Bridge Over Troubled Financial Waters


Transportation funding in Colorado has been a problem for, like, ever. Typically, capital spending is funded by what’s left over after the general fund expenses have been taken care of, but in recent years, to quote Geoffrey Rush from Shakespeare In Love, “There’s never any profits.” Which means that highway maintenance has been suffering. In 2005, the voters adopted Referendum C, but rejected Referendum D, which would have put a substantial pot of money at the disposal of the government for unspecified road projects.

So in 2009, the legislature passed FASTER. FASTER did a number of things, but primarily is raised vehicle fees in order to pay for bridge repair. Much of the debate at the time centered around the claim that fees are not taxes, and that this was simply a re-interpretation to get around TABOR’s requirement that tax increases be subject to a vote of the people.

The reality is a little more subtle than that, and it shows that when the state is bound and determined to get its hands on your money, there are almost no lengths to which it will not go, no manipulations in which it will not engage. (Just consider Obamacare’s fluctuating claims that the money you’ll have to pay is either a tax or a penalty, depending on the legal theory it happens to be operating under at the time.)

In fact, what the state did was to create a TABOR Enterprise, the Colorado Bridge Enterprise, which is exempt from a number of TABOR restrictions. It can, for instance, issue revenue bonds. Enterprises can also raise their fees-for-service without TABOR limits, but they can’t collect generalized taxes. They also must get less than 10% of their annual revenue from the state. This is how, for instance, the University of Colorado can continue to raise tuition year after year. So while the argument rested on a fee not being a tax, that was mostly because Enterprises can only collect fees, not taxes, and it was essential that the bridges be transferred to the Enterprise.

That 10% revenue limitation was also a problem, since in the first year, the bridges themselves would be the bulk of the Enterprise’s income.
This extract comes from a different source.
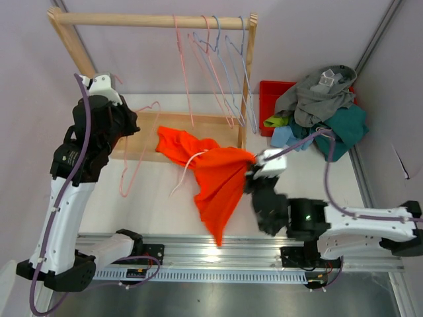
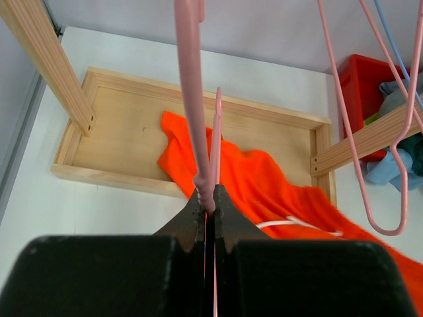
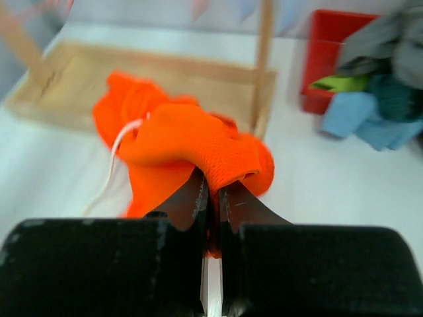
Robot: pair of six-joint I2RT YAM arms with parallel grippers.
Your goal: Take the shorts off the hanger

So the state depreciated all the bridges to $0. No salvage value, no remaining years of useful life, nothing. A claim that’s risible on the face of it, one that would get a private company and its auditors clapped in irons, but a dodge that the state felt perfectly comfortable resorting to.

The other details are equally unsavory. While the assets are supposed to be owned by the state, there is supposed to be an arms-length relationship between the state and the Enterprise. The members of the Enterprise Board are the members of the Colorado Transportation Commission. The fee itself is collected not by the Colorado Bridge Enterprise, but by the state Department of Revenue, which charges no fee for this service. And the revenue bonds are the Stimulus’s Build America Bonds, whose interest is subsidized by you, the federal taxpayer.

The difficulty is that since the Enterprise owns only bridges, the only fee that it can reasonably assess is for the use of those bridges. But since it’s not a toll, out-of-staters, and most trucks don’t pay the fee. And the fee is assessed as part of the vehicle registration, whether or not your vehicle is road-worthy and anywhere near any of the bridges in question. Suddenly this fee begins to look an awful lot like a tax, or at least a fee that the Bridge Enterprise doesn’t have the power to collect, since it’s not on bridge use, but on auto use.

That’s the basis for the lawsuit against FASTER. The plaintiffs are rural farmers who have vehicles that don’t go far from home, or even off the farm, and yet are charged a usage “fee” for a bridge they can’t even see, never mind drive over.

“How many legs does Cobalt have, if you call the tail a leg?”

“Four. Doesn’t matter what you call the tail, it’s not a leg.”

There’s a legitimate discussion to be had – and a vast literature – about the best way to fund roads. They do constitute a “system” from which all of us benefit. They’re the paradigm of platforms that government ought to be building, rather than products that try to dictate end results. As Rep. McNulty pointed out in the debate, roads lower the cost of commerce for everyone, save lives, and enhance freedom. To that extent, general fund money, or a vehicle fee, a gas tax, a mileage fee, a usage fee, a toll, or peak usage tolling – in order of increasing specificity – are all reasonable means. The economic effects of each are different, and they each make sense for different kinds of roads.

If the legislature had gone to the people and asked them for $31 a year, hell, even index it for inflation, in order to repair bridges that could become homicidal, they might well have voted for it. (Although the 2004 incident resulted from workers’ error, not the age of the bridge).

What’s clearly unfair is to creatively interpret the rules in order not to have to ask.